Per attivare i gruppi carbossilici della carbossile NB, aggiungere 746 milligrammi di 1-3-etilcarbodimide cloridrato nella soluzione di carbossimetilsolfossido NB e mescolare per cinque minuti. Dopo che l'1-3-etilcarbodimide cloridrato si è sciolto, aggiungere 448 milligrammi di N-idrossisuccinimide e mescolare per cinque minuti. Utilizzare un imbuto a goccia per far cadere lentamente la miscela ad una velocità di 0,5 millilitri al minuto nella soluzione di gelatina disciolta con agitazione vigorosa per reagire a 45 gradi Celsius per quattro ore.
Dopo aver dializzato la soluzione di gelatina NB contro l'acqua deionizzata in eccesso per almeno tre giorni, raccogliere, congelare e liofilizzare per ottenere le schiume gelatina-NB. Tenere le schiume in un essiccato al buio per un ulteriore utilizzo. Sciogliere le schiume gelatinose gelatinose-NB liofilizzate in acqua deionizzata a 37 gradi Celsius immediatamente prima dell'uso.
Sono state ottenute le immagini SEM della superficie corneale lesa e della superficie corneale trattata con rivestimento proteico gelatina-NB-4, dimostrando che la morfologia della proteina gelatina-NB-4 aderisce alla superficie corneale. Tuttavia, una superficie corneale danneggiata trattata con nulla o gelatina appare liscia. Le immagini a fluorescenza della superficie del colon dei topi marcata da gelatina e rivestimento molecolare di gelatina-NB mostrano che la gelatina-NB marcata fluorescentmente ha la capacità di aderire al tessuto intestinale e formare un rivestimento denso.

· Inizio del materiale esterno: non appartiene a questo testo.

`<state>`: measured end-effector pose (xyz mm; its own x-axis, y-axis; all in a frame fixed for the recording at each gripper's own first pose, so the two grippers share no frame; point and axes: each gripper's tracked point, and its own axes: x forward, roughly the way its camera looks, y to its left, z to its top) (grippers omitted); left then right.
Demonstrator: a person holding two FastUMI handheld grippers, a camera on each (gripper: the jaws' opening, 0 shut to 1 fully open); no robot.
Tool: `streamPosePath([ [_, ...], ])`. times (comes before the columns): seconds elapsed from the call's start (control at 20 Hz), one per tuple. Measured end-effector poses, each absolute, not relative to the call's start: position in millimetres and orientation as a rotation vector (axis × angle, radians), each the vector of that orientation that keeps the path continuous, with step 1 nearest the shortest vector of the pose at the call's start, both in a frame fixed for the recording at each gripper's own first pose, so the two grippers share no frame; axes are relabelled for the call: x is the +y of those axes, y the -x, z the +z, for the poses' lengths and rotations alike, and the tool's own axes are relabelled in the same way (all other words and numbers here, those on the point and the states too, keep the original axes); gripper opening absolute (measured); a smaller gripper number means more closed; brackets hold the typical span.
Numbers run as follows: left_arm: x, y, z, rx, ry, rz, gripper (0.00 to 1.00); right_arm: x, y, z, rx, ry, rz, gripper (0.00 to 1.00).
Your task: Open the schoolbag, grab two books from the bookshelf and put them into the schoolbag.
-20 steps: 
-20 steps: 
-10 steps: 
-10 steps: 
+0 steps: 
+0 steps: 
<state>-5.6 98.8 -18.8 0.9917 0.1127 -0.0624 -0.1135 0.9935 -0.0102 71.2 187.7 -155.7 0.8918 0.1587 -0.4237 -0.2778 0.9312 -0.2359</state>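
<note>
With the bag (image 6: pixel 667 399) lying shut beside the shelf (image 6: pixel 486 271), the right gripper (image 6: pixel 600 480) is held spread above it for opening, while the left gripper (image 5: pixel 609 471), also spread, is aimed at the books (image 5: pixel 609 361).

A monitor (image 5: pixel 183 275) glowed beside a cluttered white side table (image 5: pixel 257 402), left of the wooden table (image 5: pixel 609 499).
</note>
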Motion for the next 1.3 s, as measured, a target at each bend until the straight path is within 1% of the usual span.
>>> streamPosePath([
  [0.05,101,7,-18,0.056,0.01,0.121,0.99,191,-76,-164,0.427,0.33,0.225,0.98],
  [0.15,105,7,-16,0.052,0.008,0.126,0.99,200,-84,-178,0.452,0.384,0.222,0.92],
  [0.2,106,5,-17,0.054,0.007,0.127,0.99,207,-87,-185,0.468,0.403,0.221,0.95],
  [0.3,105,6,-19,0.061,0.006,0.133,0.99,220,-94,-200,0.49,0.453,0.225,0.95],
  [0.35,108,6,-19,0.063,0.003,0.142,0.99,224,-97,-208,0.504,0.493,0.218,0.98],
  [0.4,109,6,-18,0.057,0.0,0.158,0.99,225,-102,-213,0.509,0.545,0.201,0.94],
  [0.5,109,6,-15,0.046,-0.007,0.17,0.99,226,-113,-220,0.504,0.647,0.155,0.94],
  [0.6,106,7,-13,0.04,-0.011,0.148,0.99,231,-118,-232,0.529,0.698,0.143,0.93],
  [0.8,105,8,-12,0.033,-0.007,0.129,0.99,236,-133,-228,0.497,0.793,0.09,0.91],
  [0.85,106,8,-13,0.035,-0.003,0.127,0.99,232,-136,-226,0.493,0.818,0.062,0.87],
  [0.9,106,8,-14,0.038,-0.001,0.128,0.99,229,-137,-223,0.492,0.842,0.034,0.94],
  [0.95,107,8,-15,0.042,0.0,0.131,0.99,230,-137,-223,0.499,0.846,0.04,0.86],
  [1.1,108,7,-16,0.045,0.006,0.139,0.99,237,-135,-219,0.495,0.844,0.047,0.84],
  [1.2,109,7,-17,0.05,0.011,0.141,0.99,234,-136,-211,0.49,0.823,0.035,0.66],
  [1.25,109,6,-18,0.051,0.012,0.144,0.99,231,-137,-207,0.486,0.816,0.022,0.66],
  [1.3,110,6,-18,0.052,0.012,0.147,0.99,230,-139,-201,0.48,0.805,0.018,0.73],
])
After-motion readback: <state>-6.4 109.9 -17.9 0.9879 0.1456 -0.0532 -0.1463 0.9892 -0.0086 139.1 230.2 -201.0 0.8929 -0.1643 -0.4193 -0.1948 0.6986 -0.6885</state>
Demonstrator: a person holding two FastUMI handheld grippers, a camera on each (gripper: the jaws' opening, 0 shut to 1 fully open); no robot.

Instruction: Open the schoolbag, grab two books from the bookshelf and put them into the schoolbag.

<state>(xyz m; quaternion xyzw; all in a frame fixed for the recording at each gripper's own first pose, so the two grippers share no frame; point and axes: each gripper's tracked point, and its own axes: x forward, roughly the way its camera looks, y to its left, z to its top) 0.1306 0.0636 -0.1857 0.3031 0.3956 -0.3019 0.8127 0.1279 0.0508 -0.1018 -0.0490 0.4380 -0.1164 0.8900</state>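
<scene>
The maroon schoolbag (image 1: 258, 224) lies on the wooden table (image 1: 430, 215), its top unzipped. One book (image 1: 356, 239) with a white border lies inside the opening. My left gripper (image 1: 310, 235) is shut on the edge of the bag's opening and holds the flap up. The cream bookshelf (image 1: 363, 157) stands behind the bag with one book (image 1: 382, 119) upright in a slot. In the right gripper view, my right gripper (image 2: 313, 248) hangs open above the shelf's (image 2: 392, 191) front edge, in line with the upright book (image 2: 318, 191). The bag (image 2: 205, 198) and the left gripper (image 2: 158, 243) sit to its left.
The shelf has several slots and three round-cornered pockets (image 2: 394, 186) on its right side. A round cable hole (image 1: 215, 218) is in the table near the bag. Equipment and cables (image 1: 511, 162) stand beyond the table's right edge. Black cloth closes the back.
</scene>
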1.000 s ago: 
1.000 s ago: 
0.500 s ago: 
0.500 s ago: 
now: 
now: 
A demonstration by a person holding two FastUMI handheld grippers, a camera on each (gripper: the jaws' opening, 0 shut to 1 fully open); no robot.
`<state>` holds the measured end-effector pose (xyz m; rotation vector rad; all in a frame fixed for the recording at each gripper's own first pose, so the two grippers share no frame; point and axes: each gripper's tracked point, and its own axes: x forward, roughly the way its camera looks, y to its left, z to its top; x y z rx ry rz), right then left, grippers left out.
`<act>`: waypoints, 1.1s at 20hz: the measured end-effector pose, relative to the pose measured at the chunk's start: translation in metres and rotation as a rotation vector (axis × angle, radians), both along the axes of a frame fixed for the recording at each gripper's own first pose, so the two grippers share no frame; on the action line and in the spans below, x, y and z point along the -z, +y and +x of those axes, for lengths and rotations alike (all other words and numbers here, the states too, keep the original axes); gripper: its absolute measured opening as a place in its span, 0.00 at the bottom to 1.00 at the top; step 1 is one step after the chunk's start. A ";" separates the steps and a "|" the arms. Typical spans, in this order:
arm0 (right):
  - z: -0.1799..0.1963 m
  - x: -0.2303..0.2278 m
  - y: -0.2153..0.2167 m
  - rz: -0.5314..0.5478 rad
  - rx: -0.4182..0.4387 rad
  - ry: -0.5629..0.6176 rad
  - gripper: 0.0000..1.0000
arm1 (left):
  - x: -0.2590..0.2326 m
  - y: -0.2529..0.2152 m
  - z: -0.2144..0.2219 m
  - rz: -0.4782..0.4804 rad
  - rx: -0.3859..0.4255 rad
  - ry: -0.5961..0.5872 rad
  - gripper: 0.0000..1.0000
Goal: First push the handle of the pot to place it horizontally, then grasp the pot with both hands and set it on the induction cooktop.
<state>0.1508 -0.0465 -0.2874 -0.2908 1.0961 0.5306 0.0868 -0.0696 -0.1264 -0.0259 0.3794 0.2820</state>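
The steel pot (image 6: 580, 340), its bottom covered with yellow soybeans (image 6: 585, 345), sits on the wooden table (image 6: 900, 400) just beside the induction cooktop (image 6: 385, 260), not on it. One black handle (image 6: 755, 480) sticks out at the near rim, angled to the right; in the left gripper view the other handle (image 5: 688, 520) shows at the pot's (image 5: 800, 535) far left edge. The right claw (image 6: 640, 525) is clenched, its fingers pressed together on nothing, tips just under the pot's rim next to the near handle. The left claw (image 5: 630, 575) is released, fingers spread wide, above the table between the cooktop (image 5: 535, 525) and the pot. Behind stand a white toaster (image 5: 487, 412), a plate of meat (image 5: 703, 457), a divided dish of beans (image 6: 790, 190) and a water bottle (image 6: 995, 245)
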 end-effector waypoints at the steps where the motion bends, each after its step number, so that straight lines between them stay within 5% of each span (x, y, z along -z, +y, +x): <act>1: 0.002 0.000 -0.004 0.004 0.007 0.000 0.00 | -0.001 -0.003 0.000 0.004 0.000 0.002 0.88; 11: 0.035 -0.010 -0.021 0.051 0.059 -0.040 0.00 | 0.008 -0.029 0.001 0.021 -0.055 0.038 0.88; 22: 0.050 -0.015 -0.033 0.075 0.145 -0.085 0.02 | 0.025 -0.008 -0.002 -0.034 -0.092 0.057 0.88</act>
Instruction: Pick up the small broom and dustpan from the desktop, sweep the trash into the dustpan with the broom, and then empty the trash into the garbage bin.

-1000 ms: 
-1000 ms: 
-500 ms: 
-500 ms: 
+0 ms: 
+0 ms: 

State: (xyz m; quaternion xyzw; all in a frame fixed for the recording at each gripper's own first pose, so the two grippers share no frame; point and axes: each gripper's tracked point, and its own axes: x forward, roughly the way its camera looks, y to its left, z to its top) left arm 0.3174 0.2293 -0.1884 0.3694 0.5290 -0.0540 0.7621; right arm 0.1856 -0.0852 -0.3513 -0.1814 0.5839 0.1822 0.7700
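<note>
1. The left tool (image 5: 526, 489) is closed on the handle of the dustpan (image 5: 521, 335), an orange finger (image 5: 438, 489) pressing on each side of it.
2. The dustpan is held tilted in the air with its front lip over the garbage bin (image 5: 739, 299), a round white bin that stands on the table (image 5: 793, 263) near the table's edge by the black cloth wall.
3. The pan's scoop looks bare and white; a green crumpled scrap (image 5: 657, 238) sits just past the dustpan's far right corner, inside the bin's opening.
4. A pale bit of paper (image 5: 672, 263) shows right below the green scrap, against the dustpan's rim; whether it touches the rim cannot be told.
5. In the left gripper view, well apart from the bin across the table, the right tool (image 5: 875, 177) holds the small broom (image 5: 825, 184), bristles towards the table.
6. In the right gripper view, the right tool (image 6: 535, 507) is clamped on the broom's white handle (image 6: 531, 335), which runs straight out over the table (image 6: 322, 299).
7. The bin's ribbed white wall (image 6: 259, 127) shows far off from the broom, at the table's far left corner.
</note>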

Tuttavia, l'intensità della fluorescenza del gruppo gelatina è molto debole, indicando che non riesce ad aderire saldamente alla parete intestinale. Le immagini di fluorescenza della gelatina etichettata e delle piastre aminate trattate con rivestimento molecolare gelatina-NB a zero e 24 ore mostrano che entrambi possono inizialmente aderire alla piastra. Dopo aver versato PBS e cambiato la piastra aminata ogni quattro ore per 24 ore, solo la gelatina-NB mantiene una forte fluorescenza, indicando che aderisce fortemente.
La spettroscopia fotonica a raggi X del legame gelatina-NB-4 ha dimostrato che gli spettri di una superficie corneale e di una superficie trattata con gelatina sono gli stessi. Tuttavia, un picco extra appare a 400 elettronvolt, indicando la formazione di molti legami CN nel tessuto dopo il trattamento con gelatina-NB attivata UV. La cosa più importante da ricordare è che quando si sintetizza la gelatina-NB in diverse condizioni di applicazione, è necessario impostare il gradiente FR pre-esperimento per esplorare il miglior effetto di attenzione.
Questa tecnica può aprire la strada allo sviluppo della medicina biosintetica e rigenerativa. I ricercatori possono fare riferimento al video per modificare il gruppo per soddisfare le esigenze biomediche.